(Required action):
Each line of the material must be reproduced exactly; pictures stay out.
[[ Provided data open ]]
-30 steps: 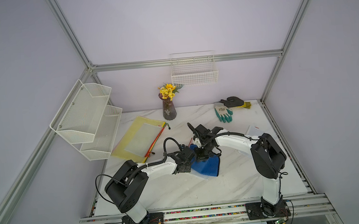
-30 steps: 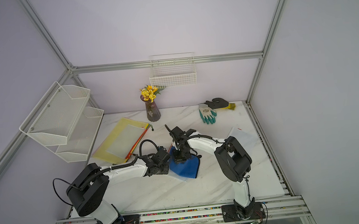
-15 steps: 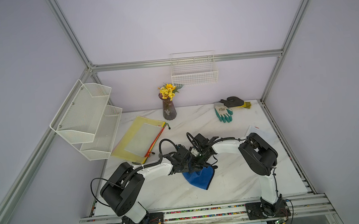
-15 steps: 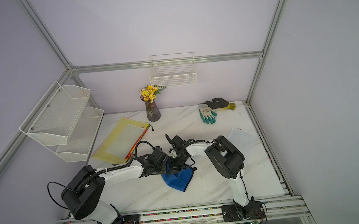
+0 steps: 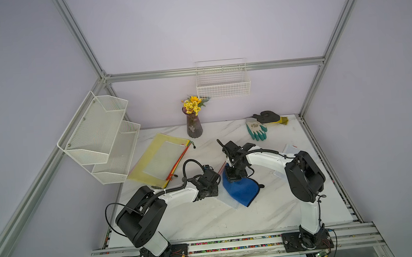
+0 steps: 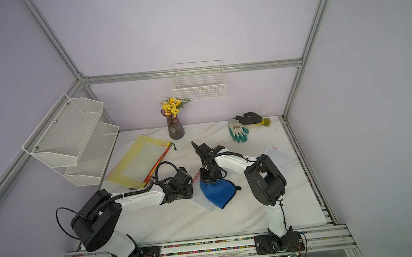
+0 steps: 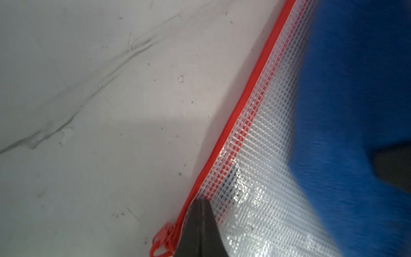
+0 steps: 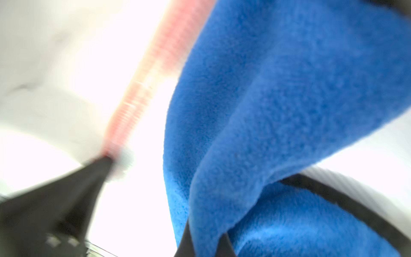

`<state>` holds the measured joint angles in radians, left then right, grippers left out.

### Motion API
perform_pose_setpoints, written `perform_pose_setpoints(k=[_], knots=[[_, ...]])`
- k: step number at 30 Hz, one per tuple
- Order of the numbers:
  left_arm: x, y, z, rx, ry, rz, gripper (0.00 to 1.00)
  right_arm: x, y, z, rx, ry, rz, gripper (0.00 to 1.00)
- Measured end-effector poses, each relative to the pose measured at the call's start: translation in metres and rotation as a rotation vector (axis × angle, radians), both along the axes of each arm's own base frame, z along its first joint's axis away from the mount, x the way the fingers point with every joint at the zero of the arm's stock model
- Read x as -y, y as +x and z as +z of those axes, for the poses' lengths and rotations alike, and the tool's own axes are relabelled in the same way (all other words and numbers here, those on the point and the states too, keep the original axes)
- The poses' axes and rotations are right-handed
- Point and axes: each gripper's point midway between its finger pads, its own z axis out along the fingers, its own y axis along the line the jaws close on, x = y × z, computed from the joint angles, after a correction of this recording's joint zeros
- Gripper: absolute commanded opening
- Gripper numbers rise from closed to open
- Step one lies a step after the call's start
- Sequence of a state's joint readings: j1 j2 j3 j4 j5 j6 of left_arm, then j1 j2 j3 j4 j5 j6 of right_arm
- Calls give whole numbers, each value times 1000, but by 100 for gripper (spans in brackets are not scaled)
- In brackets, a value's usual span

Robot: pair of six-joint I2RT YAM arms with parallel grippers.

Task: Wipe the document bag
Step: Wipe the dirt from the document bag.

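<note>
The document bag [image 5: 227, 200], a clear mesh pouch edged with a red zipper [image 7: 244, 104], is laid flat near the middle of the white marbled table [image 5: 208, 223], between the two arms, and is seen in both top views. Much of it is covered by a blue cloth [image 5: 242, 190], which is spread over the pouch and taken up at its far end by the right gripper [image 5: 232, 177]. In the right wrist view, which is blurred, a fold of the cloth is seen clamped between the jaws. The left gripper [image 7: 200, 205] is set down on the bag's zipper edge, just beside the red zipper pull [image 7: 161, 242], with its jaws brought fully together. Whether any mesh is pinched between them cannot be told. A bare strip of the pouch is left showing between the left gripper and the cloth. A stack of yellow zip folders [image 5: 161, 158] is laid toward the far left of the table, apart from the clear pouch. A ribbed vase [image 5: 194, 128] holding yellow flowers [image 5: 192, 104] is stood upright at the back, just beyond the folders' far corner. A green-and-white glove [image 5: 257, 129] and a black-and-yellow glove [image 5: 269, 117] are laid touching in the far right corner. A wire basket [image 5: 223, 87] is hung on the back wall, and a two-tier mesh shelf [image 5: 98, 136] is fixed at the left side.
</note>
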<state>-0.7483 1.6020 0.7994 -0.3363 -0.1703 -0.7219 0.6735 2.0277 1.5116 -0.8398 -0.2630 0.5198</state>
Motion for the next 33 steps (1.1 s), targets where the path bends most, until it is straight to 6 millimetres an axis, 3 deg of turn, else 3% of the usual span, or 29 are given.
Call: perform_pose_setpoints(k=[3, 5, 7, 10, 12, 15, 17, 18, 23, 25, 27, 31, 33], knots=[[0, 0, 0, 3, -2, -1, 0, -25, 7, -19, -22, 26, 29, 0], [-1, -1, 0, 4, 0, -3, 0, -24, 14, -20, -28, 37, 15, 0], [-1, -1, -1, 4, 1, -7, 0, -10, 28, -21, -13, 34, -25, 0], [-1, -1, -1, 5, 3, -10, 0, 40, 57, -21, 36, -10, -138, 0], [-2, -1, -1, 6, 7, -16, 0, 86, 76, -20, 82, -65, -235, 0], [-2, -2, -1, 7, 12, -27, 0, 126, 87, -17, 108, -137, -292, 0], [-2, -2, -1, 9, 15, -33, 0, 121, 83, -13, 118, -158, -252, 0], [-2, -2, -1, 10, 16, -37, 0, 108, 78, -8, 121, -158, -207, 0], [-4, -2, 0, 4, 34, -55, 0, -4, 60, 34, 194, -12, 21, 0], [-5, -2, 0, -2, 42, -59, 0, -31, 61, 37, 211, 25, 50, 0], [-8, -2, 0, -10, 53, -59, 0, -31, 71, 23, 206, 13, 29, 0], [-20, 0, 1, -30, 73, -45, 0, 17, 81, -15, 139, -91, -48, 0], [-26, 2, 2, -37, 73, -34, 0, 33, 78, -19, 114, -94, -73, 0]])
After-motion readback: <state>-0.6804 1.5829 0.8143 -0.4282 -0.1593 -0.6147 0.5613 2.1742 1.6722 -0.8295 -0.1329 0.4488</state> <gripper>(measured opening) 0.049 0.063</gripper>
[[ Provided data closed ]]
(Solution to the exercise):
-30 steps: 
-30 steps: 
-15 steps: 
-15 steps: 
+0 steps: 
+0 steps: 
+0 steps: 
+0 steps: 

`<state>` holds the measured joint angles in radians, left then right, grippers left out.

### Motion API
perform_pose_setpoints, written `perform_pose_setpoints(k=[_], knots=[[_, ...]])`
- k: step number at 30 Hz, one per tuple
- Order of the numbers:
  left_arm: x, y, z, rx, ry, rz, gripper (0.00 to 1.00)
  right_arm: x, y, z, rx, ry, rz, gripper (0.00 to 1.00)
- Measured end-effector poses, each relative to the pose measured at the call's start: translation in metres and rotation as a rotation vector (axis × angle, radians), both along the axes of each arm's own base frame, z along its first joint's axis away from the mount, x the way the fingers point with every joint at the zero of the arm's stock model
- Read x as -y, y as +x and z as +z of those axes, for the poses' lengths and rotations alike, and the tool's own axes are relabelled in the same way (all other words and numbers here, those on the point and the states too, keep the original axes)
- The poses' axes and rotations are right-handed
- Point and axes: each gripper's point midway between its finger pads, its own z axis out along the fingers, its own y axis along the line the jaws close on, x = y × z, computed from the joint angles, after a correction of this recording's joint zeros
- Gripper: absolute commanded opening
- Gripper numbers rise from closed to open
- Step one lies a step after the call's start
- Sequence of a state's joint readings: j1 j2 j3 j4 j5 j6 of left_arm, then j1 j2 j3 j4 j5 j6 of right_arm
- Calls give whole numbers, each value times 1000, but by 100 for gripper (spans in brackets are not scaled)
- In brackets, a value's usual span

Robot: pair of six-joint I2RT YAM arms with parallel grippers.

Task: Wipe the document bag
Step: Wipe the dirt from the document bag.

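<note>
The document bag [image 5: 227, 200], a clear mesh pouch edged with a red zipper [image 7: 244, 104], is laid flat near the middle of the white marbled table [image 5: 208, 223], between the two arms, and is seen in both top views. Much of it is covered by a blue cloth [image 5: 242, 190], which is spread over the pouch and taken up at its far end by the right gripper [image 5: 232, 177]. In the right wrist view, which is blurred, a fold of the cloth is seen clamped between the jaws. The left gripper [image 7: 200, 205] is set down on the bag's zipper edge, just beside the red zipper pull [image 7: 161, 242], with its jaws brought fully together. Whether any mesh is pinched between them cannot be told. A bare strip of the pouch is left showing between the left gripper and the cloth. A stack of yellow zip folders [image 5: 161, 158] is laid toward the far left of the table, apart from the clear pouch. A ribbed vase [image 5: 194, 128] holding yellow flowers [image 5: 192, 104] is stood upright at the back, just beyond the folders' far corner. A green-and-white glove [image 5: 257, 129] and a black-and-yellow glove [image 5: 269, 117] are laid touching in the far right corner. A wire basket [image 5: 223, 87] is hung on the back wall, and a two-tier mesh shelf [image 5: 98, 136] is fixed at the left side.
</note>
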<state>-0.7483 1.6020 0.7994 -0.3363 -0.1703 -0.7219 0.6735 2.0277 1.5116 -0.8398 -0.2630 0.5198</state>
Motion for the next 33 steps (1.1 s), targets where the path bends most, until it is straight to 6 millimetres an axis, 3 deg of turn, else 3% of the usual span, or 29 are given.
Call: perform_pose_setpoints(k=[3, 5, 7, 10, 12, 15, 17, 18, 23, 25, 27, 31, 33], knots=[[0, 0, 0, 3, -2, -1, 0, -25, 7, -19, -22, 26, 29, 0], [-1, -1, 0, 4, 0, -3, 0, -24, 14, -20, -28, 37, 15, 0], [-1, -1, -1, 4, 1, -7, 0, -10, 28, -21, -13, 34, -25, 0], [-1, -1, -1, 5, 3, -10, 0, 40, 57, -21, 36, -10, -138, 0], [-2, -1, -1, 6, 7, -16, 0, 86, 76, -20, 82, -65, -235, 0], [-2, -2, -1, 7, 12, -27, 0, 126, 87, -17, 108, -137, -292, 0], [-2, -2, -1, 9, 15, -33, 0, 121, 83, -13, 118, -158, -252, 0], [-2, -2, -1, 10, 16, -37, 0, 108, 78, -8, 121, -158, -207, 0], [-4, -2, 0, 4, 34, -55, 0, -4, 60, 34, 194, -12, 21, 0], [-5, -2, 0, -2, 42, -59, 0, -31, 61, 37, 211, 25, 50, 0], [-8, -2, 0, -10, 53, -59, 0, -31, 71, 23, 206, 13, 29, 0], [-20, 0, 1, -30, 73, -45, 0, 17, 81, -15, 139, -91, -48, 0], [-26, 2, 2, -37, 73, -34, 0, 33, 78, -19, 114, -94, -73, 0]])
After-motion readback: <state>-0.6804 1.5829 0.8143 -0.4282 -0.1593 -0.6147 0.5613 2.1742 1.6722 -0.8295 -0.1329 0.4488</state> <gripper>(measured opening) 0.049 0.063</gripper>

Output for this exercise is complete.